Interestingly as the debate rages on his future, Laws also revealed what a menace Huckerby proved in the game's opening 45 minutes. “Huckerby was causing all sorts of problems; drifting in, coming inside. He stayed out wide; didn't have any licence to defend – it was that relaxed, gung-ho attacking mood that they had.
“And to be fair JJ [Jermaine Johnson] did well on him because Huckerby will cause any defender a problem,” said Laws, staring right down the barrel of a gun in those early exchanges. At that point, of course, City were hitting their Bristol City (a) heights – only as ever without the finish to match.
“Those first 20 minutes? It was frightening,” said Laws, with referee Mark Clattenburg about to ride to his rescue – only after Pattison had let the home side slip off the hook.

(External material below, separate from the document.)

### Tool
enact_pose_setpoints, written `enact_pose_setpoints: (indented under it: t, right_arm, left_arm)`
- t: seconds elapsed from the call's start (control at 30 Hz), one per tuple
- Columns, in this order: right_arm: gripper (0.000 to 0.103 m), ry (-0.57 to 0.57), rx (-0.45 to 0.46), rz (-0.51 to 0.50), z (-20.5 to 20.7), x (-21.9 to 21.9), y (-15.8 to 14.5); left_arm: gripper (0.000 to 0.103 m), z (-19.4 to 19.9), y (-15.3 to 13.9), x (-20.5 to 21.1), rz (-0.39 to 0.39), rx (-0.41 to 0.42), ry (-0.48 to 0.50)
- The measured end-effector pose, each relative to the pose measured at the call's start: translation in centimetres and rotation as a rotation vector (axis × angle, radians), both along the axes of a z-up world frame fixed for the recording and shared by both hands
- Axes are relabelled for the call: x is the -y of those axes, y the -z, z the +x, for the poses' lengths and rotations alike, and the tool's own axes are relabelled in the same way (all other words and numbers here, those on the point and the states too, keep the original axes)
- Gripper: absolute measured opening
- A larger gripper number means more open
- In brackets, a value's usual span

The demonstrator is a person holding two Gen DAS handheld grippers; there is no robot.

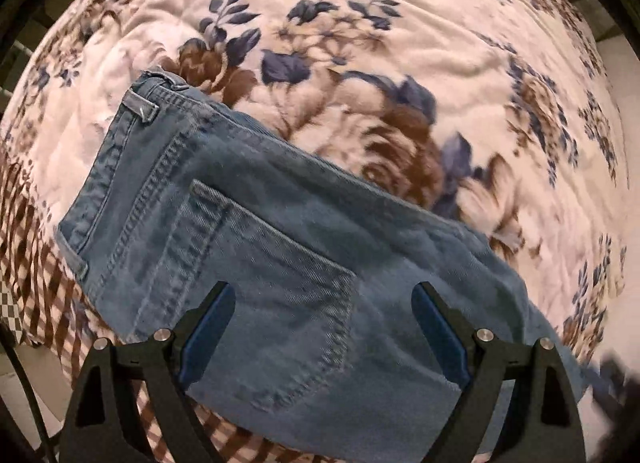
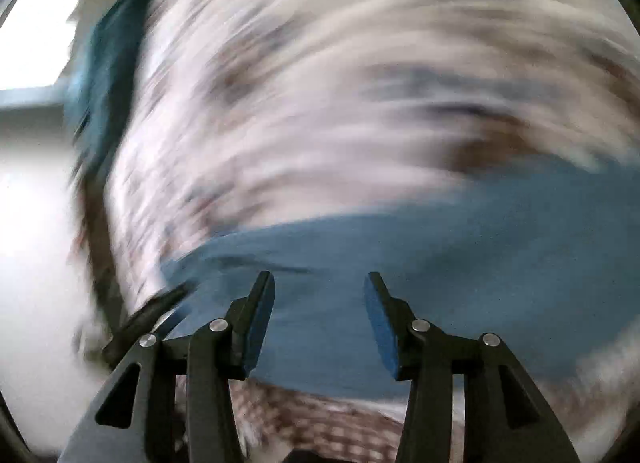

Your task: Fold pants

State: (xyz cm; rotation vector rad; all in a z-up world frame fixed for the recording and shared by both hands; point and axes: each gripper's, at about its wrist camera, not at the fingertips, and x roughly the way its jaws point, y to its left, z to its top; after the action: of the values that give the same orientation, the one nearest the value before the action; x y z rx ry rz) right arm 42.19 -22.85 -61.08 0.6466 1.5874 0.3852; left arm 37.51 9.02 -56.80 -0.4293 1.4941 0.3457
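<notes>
Blue denim pants (image 1: 240, 203) lie on a floral bedspread (image 1: 360, 43), waistband and belt loop at the upper left, back pocket in the middle, the legs running off to the lower right. My left gripper (image 1: 322, 291) hangs over the seat near the pocket, pointing down, open, with nothing between its blue pads. The right wrist view is heavily blurred. There my right gripper (image 2: 320, 277) stands over a smooth stretch of the pants (image 2: 440, 243), jaws apart, with no cloth pinched between them.
The bedspread's brown checked border (image 1: 36, 283) runs along the near edge of the bed, with pale floor beyond it. A blurred dark teal shape (image 2: 108, 83) shows at the far left. A dark blurred shape (image 1: 616, 391) sits at the lower right.
</notes>
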Motion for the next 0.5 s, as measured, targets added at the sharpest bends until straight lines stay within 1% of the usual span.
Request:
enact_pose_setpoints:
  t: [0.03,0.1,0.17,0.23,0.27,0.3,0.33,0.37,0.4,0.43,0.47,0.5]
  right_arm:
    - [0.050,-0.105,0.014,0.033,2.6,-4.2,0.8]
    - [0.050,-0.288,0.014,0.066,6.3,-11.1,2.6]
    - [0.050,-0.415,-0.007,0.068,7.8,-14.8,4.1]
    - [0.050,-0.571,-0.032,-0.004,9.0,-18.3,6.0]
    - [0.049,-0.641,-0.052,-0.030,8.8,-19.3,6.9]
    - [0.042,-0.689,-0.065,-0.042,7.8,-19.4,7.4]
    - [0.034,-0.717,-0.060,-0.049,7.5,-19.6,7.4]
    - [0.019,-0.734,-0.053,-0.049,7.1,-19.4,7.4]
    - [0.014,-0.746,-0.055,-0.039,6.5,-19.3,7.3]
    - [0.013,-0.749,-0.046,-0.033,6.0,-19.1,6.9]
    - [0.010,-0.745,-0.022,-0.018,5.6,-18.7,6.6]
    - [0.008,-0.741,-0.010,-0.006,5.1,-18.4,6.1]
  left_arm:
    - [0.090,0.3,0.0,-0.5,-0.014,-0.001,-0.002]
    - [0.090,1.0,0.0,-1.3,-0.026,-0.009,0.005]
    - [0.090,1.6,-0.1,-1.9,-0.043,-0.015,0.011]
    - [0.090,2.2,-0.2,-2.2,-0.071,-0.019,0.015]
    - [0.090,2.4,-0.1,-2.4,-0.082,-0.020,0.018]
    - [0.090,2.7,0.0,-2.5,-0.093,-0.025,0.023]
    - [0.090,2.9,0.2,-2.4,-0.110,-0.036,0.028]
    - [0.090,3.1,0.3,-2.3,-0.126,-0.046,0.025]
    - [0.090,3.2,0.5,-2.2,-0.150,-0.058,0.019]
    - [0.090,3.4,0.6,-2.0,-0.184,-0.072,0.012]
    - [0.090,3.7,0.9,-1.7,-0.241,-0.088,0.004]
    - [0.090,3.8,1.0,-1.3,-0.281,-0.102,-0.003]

“I thought we had heart-attack material against Leicester last week, but I was tearing my hair out after 20 minutes. This was a game we could have lost within those 20 minutes – we could have been two-down, maybe three.
“And when we needed the goalkeeper to pull out a fantastic save – he'd does it. He kept us in the game; that was the turning point for me. Great save, but that was clearly going to be 2-0; they would have been pretty buoyant; the nerves would have stretched us, but thankfully we bounced back and got a penalty. Got a goal and got back.”
As for what awaits everyone next year, Laws insists it will be the same again. That it will be another campaign where every team can be every other on their day. The Owls boss said that was a sign of the “strength” of the Championship; others might argue that it was a sign of the weakness of this division that – from top to bottom – the only consistent factor is the inconsistency of all concerned.
“It's been an incredible year in the Championship – at both ends of the table. But it just shows you that there is no divide between top and bottom – it's just about that consistency,” said Laws.
“And for somebody to be promoted with 70-odd points just shows you the strength within the Championship – it's so, so even and it could be anybody's. And the fact that we've had to survive with over 50 points tells you how tight this league is – and it's not going to be any easier next year. It'll be even tighter.”